Through the lens of Gutierrez, Paciano is resurrected to question the heroism of his own brother. Much as Paciano loved Jose or Pepe, it is clear that Paciano has more intelligent and sobering questions that make all the other heroes of the nation look puny and irrelevant. The problem with—or the advantage of—the doubts of Paciano regarding Pepe’s desire to die for the country is that these are our doubts and our humorless take on any kind of hero at all.
Who among the Filipino historians would ever accuse Jose Rizal of hubris? No one. But Paciano, in the pen of Floro Quibuyen, sees a giant ego in our heroes, including Gomburza. The judgment about the ideological narcissism of heroes—from Del Pilar to Antonio Luna and other personalities—is actually the same decision we make with regard to all those who had supposedly died for our country. Every time we hear the rant of Paciano, we know it is our own rant, our own cry for the inutility of those who tried to save this nation.
As of now, I am caught up in the discourse of this film about the other Rizal. It is, of course, a disservice to talk of a film about Paciano by ignoring the cinematic aspect of this film.
Footages from film archives and photographs, some of them animated, introduce us to the story of Heneral Paciano. Old photos lead us to the old story. A voice floats over these images; it is a sad voice, a valediction from Paciano who is not ready to die without resolving the conflicts formed by the selfishness of heroes, including Rizal. A man, his back to the camera, enters the frame. Without any introduction, we react to the stimuli of this man in black with a hat. He is Rizal. We know this is Rizal because, unlike Paciano, the heroism of Rizal has brought him honors in terms of being remembered.
But Paciano has a moral ascendancy—we don’t—to ask what happened to the thoughts that Rizal learned in Europe. Is it enough that flowers are being offered on the day of his birth and on the day of his death? Is he happy being on a box of matches, or on a two-peso bill? In the meantime, we see Rizal gazing up at his own likeness atop a pedestal made of cement or granite.

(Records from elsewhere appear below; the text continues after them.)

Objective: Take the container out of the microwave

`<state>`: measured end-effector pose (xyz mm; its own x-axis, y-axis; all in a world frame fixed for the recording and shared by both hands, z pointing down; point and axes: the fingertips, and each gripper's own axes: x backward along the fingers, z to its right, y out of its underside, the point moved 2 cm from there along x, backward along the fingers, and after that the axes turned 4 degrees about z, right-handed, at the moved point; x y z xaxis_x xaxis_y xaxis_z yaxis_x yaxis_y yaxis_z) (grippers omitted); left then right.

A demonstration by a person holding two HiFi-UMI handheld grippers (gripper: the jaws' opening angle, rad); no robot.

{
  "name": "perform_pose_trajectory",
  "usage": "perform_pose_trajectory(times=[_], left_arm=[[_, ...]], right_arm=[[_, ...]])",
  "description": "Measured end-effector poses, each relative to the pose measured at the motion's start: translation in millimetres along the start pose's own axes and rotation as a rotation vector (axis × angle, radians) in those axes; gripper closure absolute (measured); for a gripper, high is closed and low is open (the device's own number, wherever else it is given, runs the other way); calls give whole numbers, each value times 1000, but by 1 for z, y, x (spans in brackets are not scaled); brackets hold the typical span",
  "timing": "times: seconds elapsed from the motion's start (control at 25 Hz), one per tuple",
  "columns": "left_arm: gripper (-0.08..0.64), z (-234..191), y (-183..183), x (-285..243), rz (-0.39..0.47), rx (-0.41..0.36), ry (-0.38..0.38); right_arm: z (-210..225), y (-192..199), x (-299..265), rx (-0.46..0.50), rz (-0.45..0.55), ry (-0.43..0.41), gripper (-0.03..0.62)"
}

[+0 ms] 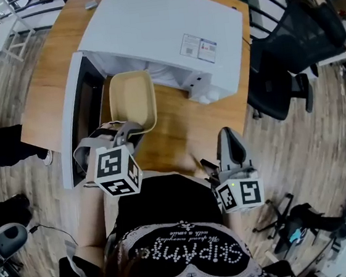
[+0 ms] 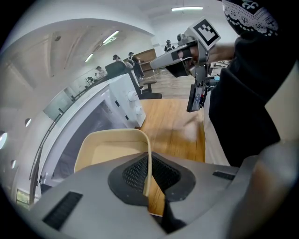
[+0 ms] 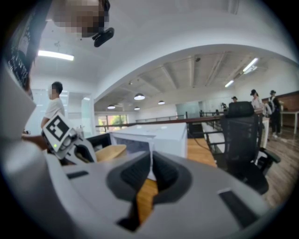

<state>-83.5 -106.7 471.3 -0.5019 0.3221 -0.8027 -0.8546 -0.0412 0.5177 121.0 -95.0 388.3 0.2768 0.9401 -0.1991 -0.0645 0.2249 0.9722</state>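
At the left side of the light brown wooden table [image 1: 187,127], the white microwave's door [image 1: 74,115] stands swung wide open, its dark window facing the cavity. Just right of the door, in front of the open mouth of the white box-shaped microwave [image 1: 161,30], sits the cream rectangular plastic container [image 1: 132,99]. It is outside the oven, with its far end close to the opening and its empty inside facing up. Whether its base touches the table cannot be told. The left gripper [image 1: 127,132], grey with a black-and-white marker cube, points steeply down at the container's near end. In the left gripper view its jaws are clenched on the thin near rim, which runs up between the dark ribbed pads [image 2: 135,173] with the wall pinched edge-on. Further right, near the table's front edge and close to the person's black patterned top, the right gripper [image 1: 229,133] is held almost level, well apart from the container. The right gripper view shows its jaws pressed together with nothing between them, the microwave and table lying beyond. To the right of the table stands a black mesh-backed office chair [image 1: 288,59] on the wood-plank floor.
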Motion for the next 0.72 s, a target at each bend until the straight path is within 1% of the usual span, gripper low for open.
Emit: perform_pose_trajectory(times=[0.16, 0.6, 0.72], left_arm=[[518, 5, -1, 8, 14, 10, 10], [517, 40, -19, 24, 92, 19, 130], [517, 44, -21, 28, 110, 18, 149]], right_arm=[[2, -2, -2, 7, 5, 7, 557], [14, -8, 8, 20, 6, 48, 557], [19, -10, 14, 21, 11, 63, 557]])
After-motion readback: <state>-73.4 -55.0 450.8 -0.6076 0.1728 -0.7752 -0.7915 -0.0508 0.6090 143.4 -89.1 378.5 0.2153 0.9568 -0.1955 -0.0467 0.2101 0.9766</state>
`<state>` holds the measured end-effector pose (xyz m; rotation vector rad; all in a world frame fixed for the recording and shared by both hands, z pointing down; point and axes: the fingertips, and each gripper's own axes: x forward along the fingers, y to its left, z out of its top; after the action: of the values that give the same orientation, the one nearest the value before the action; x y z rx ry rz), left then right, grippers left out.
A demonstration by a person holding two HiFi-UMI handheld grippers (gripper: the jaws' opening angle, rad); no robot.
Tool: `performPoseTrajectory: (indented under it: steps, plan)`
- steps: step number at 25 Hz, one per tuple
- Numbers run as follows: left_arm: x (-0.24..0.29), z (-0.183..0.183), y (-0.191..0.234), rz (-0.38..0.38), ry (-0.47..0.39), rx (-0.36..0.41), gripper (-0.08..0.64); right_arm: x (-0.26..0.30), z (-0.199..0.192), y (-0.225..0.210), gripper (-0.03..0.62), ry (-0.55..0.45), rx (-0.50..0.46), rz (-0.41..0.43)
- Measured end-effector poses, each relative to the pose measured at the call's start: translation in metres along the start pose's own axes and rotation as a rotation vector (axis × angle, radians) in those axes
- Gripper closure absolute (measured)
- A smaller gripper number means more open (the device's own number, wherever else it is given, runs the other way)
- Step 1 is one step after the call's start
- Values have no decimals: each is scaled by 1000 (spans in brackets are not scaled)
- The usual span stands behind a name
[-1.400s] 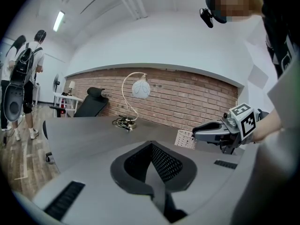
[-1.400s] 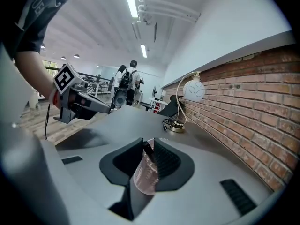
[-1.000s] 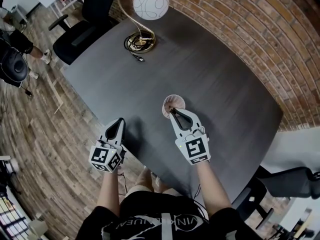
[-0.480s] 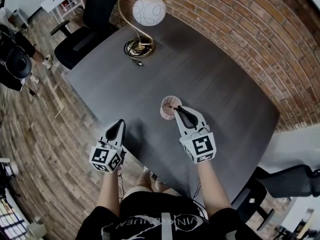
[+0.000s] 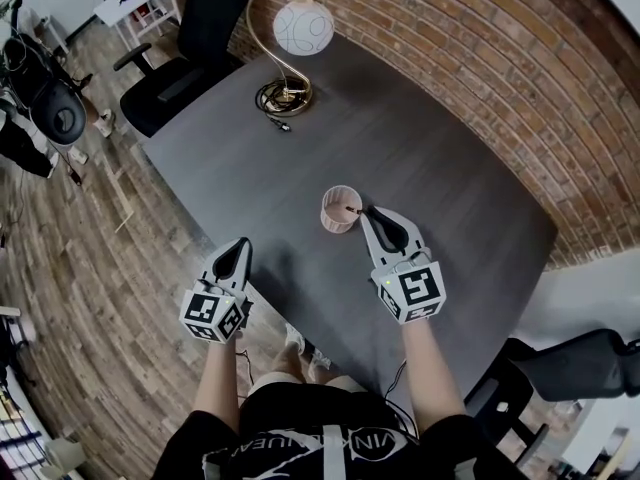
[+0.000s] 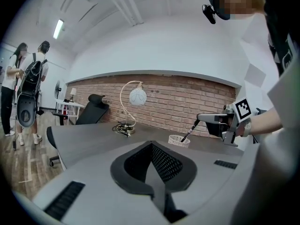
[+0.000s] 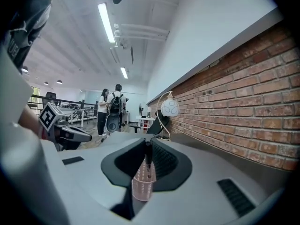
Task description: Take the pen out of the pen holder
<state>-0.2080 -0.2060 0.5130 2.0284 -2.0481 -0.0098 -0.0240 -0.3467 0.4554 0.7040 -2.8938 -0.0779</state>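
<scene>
A pink mesh pen holder (image 5: 340,211) stands upright on the dark table (image 5: 450,168). My right gripper (image 5: 369,212) is just right of its rim, shut on the top of a black pen (image 5: 354,210). The pen slants down with its lower end still inside the cup. In the right gripper view the pen (image 7: 147,159) hangs between the jaws above the pen holder (image 7: 142,184). The left gripper view shows the pen (image 6: 189,131) rising from the holder (image 6: 178,140) to the right gripper (image 6: 202,118). My left gripper (image 5: 241,245) is shut and holds nothing, over the table's near left edge.
A gold-stemmed lamp with a white globe (image 5: 302,28) and a coiled cable (image 5: 282,99) stand at the table's far end. A brick wall (image 5: 520,88) runs along the right. A black office chair (image 5: 180,78) is beyond the far corner. Two people (image 6: 26,97) stand at left.
My right gripper has risen and drawn back toward me with the pen, pulling it partway up out of the holder. The left gripper has barely shifted.
</scene>
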Motion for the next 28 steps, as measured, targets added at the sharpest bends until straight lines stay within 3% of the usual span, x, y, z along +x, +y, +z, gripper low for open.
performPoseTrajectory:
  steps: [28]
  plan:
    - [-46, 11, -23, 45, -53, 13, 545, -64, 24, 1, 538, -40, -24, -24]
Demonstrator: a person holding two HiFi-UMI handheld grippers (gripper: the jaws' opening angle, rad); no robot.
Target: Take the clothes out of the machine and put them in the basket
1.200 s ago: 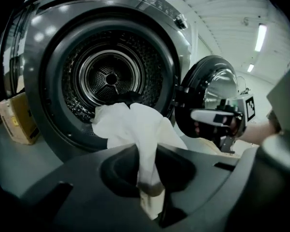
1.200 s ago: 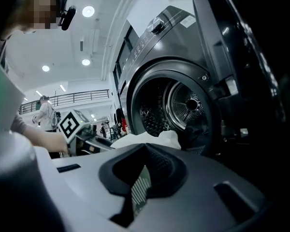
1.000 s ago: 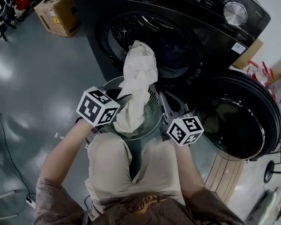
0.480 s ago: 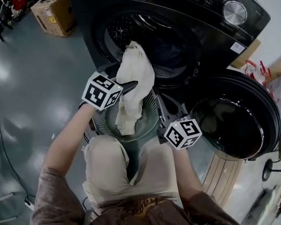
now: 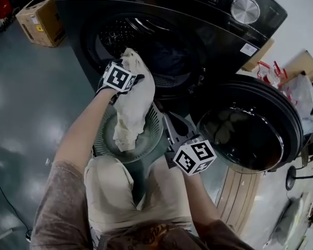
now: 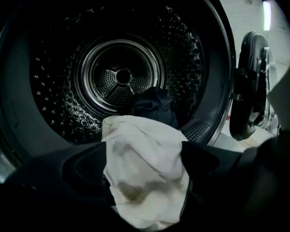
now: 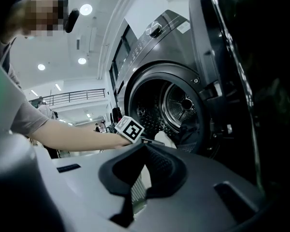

At the center of this magisterial film is Nanding Josef in his role of a lifetime. He is the sole talking head in this reluctant documentary—teary-eyed, disappointed, betrayed. As Paciano, Josef bares himself through a face that is weathered but not vanquished. He is relentless. He is not the brother narrators and storytellers of the legend of the national hero love to paint as timid and apolitical. Josef portrays Paciano as that passive-aggressive kin who has resolved to get to the bottom of things. Josef’s Paciano demands for an accounting of deeds and a display of solid material accomplishments. He calls on Pepe.
A cinematography with the sweep of a big film from Dexter de la Peña cannot be ignored. In one scene, he shows us a new, magisterial landscape of demonstrators ignoring a virus and the violence of an oppressive administration. The music of Emerzon Texon alternates between the folksy, martial and hymnal, most of the time brooding and haunting.
An accomplished editor, Chuck Gutierrez outdoes himself both as a film director and as a political animal in this film. He has become, with due respect to his political stand, an activist. His Rizal, summoned from dead, dull and boring histories by Paciano, walks against the crowd of demonstrators, removes his thick suit, turns around, and joins the angry protestors. If this is Rizal, then he is my hero.
Heneral Rizal is produced by Tanghalang Pilipino in cooperation with Voyage Studios.